Please note that these pictures are computer generated, but the ones I created for my students were drawn by hand, so they looked slightly different.  For example, for the line pictures, I had more about labeling and I included points on the lines, etc.

What I found during this piece was that there was not a lot of discussion happening.  Students were traveling around the room simply copying the pictures as if that was the most important part.  So, what I did was I actually asked them to move around quietly as they observed and copied pictures; no talking.  I don't know why I thought to do it this way, it just seemed like a battle that I was not going to win if I kept asking them to talk, talk, talk.  It just seemed so forced.

So, when they were done checking out the pictures, I asked them to return to their seats and told them that they were not allowed to have their pen or pencil in their hand, that drawing and writing time was over for a little while and that this was now time for discussion.  I think by defining the time more clearly, it allowed for students to focus on one element of the activity at a time.  Sure enough, students began brainstorming what they thought was an appropriate way to define these terms.  They were building on each other's ideas, they were referencing the pictures, and they were accessing their background knowledge.

Once discussions began to die down, I invited them to write their updated versions for each term, still in the "Student Generated Definition" section.  I was pleased to see that students who chose to write something right off the bat were not afraid to revise and make their definitions better.  Students were open to learning from each other and building on each other's ideas.  This, however, is an area where I believe they can still grow.

Often times when I ask my students to discuss an idea and I leave it open ended, it's not much of a two-way conversation, but more of a "I did this..." and "I did this..." from student A to student B and vice versa.  They are still learning to engage in a conversation, not just telling each other what they did.

At this point, I was out of time for the period, so had to make a decision about what to assign for homework.  Any Geometry teacher will tell you that the first section of the book is often times an exercise in learning, recalling, and using the Geometric vocabulary that we have discussed above, so I thought, Why not see how and what they do with it?  So, I assigned 12 problems from the first section that involved everything from drawing pictures that used these terms, using the terms in ways to describe a picture, identifying these terms from a picture, and so on.  I was hopeful that things would all sort of "come together" for them when they were given an opportunity to practice.  I knew that I was risking the possibility of students solidifying an incorrect definition of a term, but I was confident, based on my observations, the opportunities to work with their peers, and access to the formal definitions in the book, that there was sufficient support for them to be successful.

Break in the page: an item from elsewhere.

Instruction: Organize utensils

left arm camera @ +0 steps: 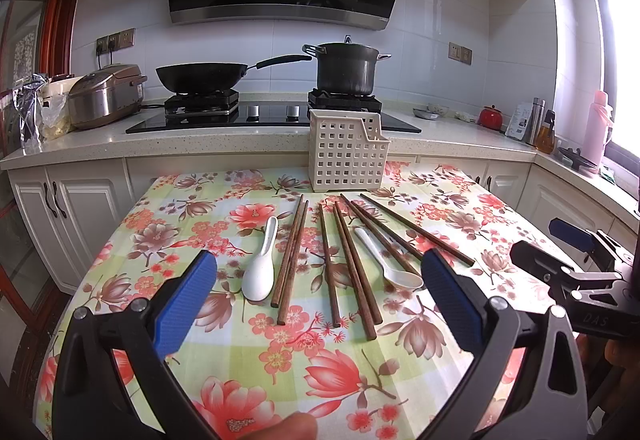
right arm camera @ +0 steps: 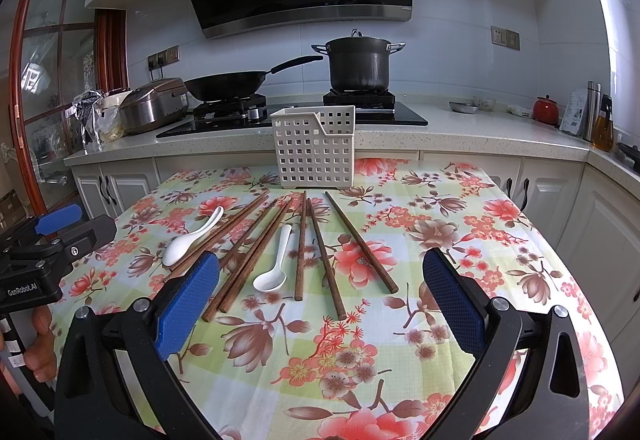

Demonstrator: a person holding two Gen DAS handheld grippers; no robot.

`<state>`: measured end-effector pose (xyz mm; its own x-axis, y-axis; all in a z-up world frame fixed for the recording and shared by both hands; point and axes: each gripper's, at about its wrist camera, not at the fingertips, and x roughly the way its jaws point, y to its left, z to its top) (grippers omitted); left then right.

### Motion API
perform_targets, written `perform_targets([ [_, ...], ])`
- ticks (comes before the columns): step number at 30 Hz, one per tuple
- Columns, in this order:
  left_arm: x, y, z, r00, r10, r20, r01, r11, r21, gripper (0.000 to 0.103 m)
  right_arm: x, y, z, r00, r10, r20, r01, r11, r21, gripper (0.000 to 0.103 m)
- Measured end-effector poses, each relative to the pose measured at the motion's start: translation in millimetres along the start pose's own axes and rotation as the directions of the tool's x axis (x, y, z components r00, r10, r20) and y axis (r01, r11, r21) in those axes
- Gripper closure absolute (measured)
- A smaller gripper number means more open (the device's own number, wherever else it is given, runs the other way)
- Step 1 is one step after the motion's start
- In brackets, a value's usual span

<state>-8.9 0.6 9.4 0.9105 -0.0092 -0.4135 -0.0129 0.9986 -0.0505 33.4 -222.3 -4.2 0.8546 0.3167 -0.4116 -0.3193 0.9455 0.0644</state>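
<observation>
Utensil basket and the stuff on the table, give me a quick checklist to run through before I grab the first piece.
1. Left gripper open, holding nothing: ok.
2. Right gripper open, holding nothing: ok.
3. White basket upright at the far side of the table: ok.
4. Basket has room inside: cannot tell, its inside is hidden.
5. Chopsticks lie flat in front of the basket, some crossing or touching: not ok for a clean single pick.
6. Both white spoons, left spoon and right spoon, lie among the chopsticks: ok, reachable.
</observation>
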Motion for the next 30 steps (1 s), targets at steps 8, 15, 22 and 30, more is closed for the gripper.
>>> perform_targets([
  [8, 0, 0, 0, 1.0, 0.0, -0.001, 0.0, 1.0, -0.001, 0.004, 0, -1, 0, 1.0, 0.0, -0.002, 0.0, 1.0, 0.002, 0.007],
  [15, 6, 4, 2, 0.999, -0.012, -0.033, 0.012, 1.0, -0.018, 0.004, 18, -4, 6, 0.993, 0.019, -0.112, -0.018, 1.0, 0.014, 0.007],
  [22, 48, 26, 27, 0.986, 0.0, -0.169, 0.0, 1.0, 0.005, 0.004, 84, -30, 26, 0.955, 0.045, -0.292, -0.036, 0.999, 0.037, 0.007],
  [30, 140, 52, 52, 0.935, -0.035, -0.353, 0.039, 0.999, 0.004, 0.031, 176, -47, 54, 0.907, 0.081, -0.413, -0.081, 0.997, 0.016, 0.009],
])
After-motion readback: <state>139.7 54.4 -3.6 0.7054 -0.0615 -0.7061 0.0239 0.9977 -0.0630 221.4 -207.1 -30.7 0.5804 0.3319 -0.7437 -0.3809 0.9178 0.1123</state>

When students returned to class the next time, I was pleasantly surprised by how well they were able to use the vocabulary terms in an appropriate context and when checking the homework, there were very few questions that were raised.  After reviewing the assignment, I did take the time to provide students with a "More Precise Definition" that was a balance of the textbook definition, items involving notation, and an approachable way to think about the term.  But, before I provided them with the more precise definition, I asked for them to share with me (and the class) some of the things they wrote down.  It was fun to hear how they described certain things: "a ray is half a line", "collinear means together on the same line", because it was obvious that they had made sense of the term, but perhaps didn't have an "academic" way of defining it.  That's where I could help extend their learning, not stifle what they authentically know.

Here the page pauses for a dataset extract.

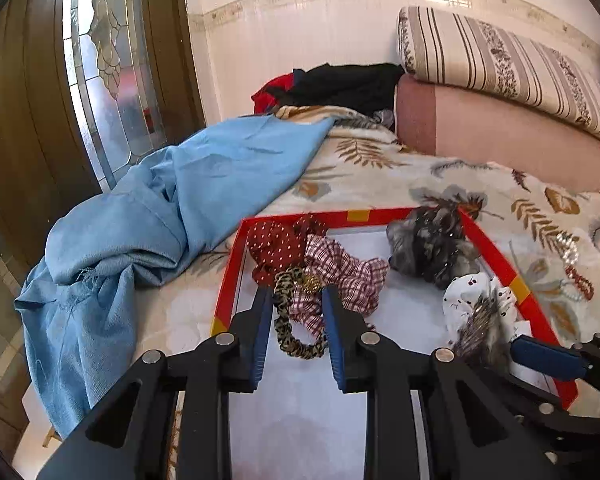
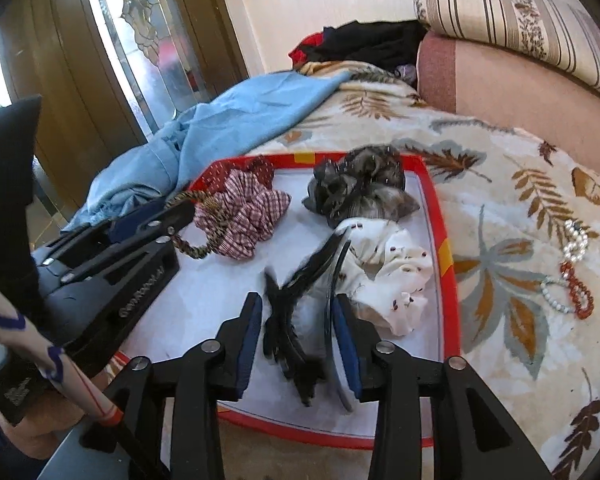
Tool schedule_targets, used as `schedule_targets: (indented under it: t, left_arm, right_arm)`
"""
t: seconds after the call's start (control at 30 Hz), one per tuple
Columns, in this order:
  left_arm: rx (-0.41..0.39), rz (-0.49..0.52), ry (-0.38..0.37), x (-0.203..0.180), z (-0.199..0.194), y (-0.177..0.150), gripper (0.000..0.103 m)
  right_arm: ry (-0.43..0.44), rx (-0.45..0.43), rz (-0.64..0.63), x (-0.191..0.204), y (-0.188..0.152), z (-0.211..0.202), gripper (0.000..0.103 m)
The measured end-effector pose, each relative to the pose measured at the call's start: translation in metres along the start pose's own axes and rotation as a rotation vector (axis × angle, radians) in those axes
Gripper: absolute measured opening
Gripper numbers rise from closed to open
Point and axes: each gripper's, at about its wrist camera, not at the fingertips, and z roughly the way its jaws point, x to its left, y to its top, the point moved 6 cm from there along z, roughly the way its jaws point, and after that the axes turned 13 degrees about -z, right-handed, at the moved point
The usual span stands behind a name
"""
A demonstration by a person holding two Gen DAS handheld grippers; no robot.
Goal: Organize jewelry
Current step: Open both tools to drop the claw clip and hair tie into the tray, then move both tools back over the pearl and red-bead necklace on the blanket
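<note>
A red-rimmed white tray [image 1: 496, 256] [image 2: 446, 240] lies on the bed. It holds a red dotted scrunchie [image 1: 276, 244], a checked scrunchie [image 1: 340, 268] [image 2: 244, 212], a grey one [image 1: 432, 244] [image 2: 360, 188], a white dotted one [image 1: 472, 300] [image 2: 392, 276] and a leopard-print hair tie [image 1: 292, 320] [image 2: 196, 244]. My left gripper [image 1: 296, 300] [image 2: 152, 216] is open around the leopard tie. My right gripper [image 2: 296, 312] is open, with a blurred black feather clip [image 2: 292, 320] between its fingers [image 1: 548, 356].
Bead bracelets, red and pearl [image 2: 572, 276] [image 1: 576, 272], lie on the leaf-print blanket [image 2: 520, 200] right of the tray. A blue cloth [image 1: 160, 208] is bunched at the left. Stacked cushions [image 1: 500, 100] and dark clothes [image 1: 340, 84] are at the back.
</note>
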Motion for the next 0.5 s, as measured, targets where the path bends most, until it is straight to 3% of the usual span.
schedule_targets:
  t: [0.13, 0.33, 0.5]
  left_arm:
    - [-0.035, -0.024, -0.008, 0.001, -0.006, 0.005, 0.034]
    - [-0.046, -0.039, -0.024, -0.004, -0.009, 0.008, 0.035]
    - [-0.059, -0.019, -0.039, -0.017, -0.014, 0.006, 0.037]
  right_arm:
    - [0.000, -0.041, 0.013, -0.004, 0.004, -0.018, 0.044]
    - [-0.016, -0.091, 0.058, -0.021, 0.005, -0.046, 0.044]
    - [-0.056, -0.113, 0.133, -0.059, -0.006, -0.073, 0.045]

It's been about a week since I did this activity and we have since moved on to discussing things like the Segment Addition Postulate and the construction of copying a segment  For the first time in my 9 years of teaching, I have found that students are willing to and comfortable using the Geometry vocabulary from the activity.  We are looking at problems that involve the use of the vocabulary and students are using them accurately.

Here's a perfect example:

Holt Geometry

After posing this question to my students, some of them asked clarifying questions like "Are these points collinear?", "Can we think of this freeway as a segment?  Or is it more of a line?", "Which towns are the endpoints of the segment?"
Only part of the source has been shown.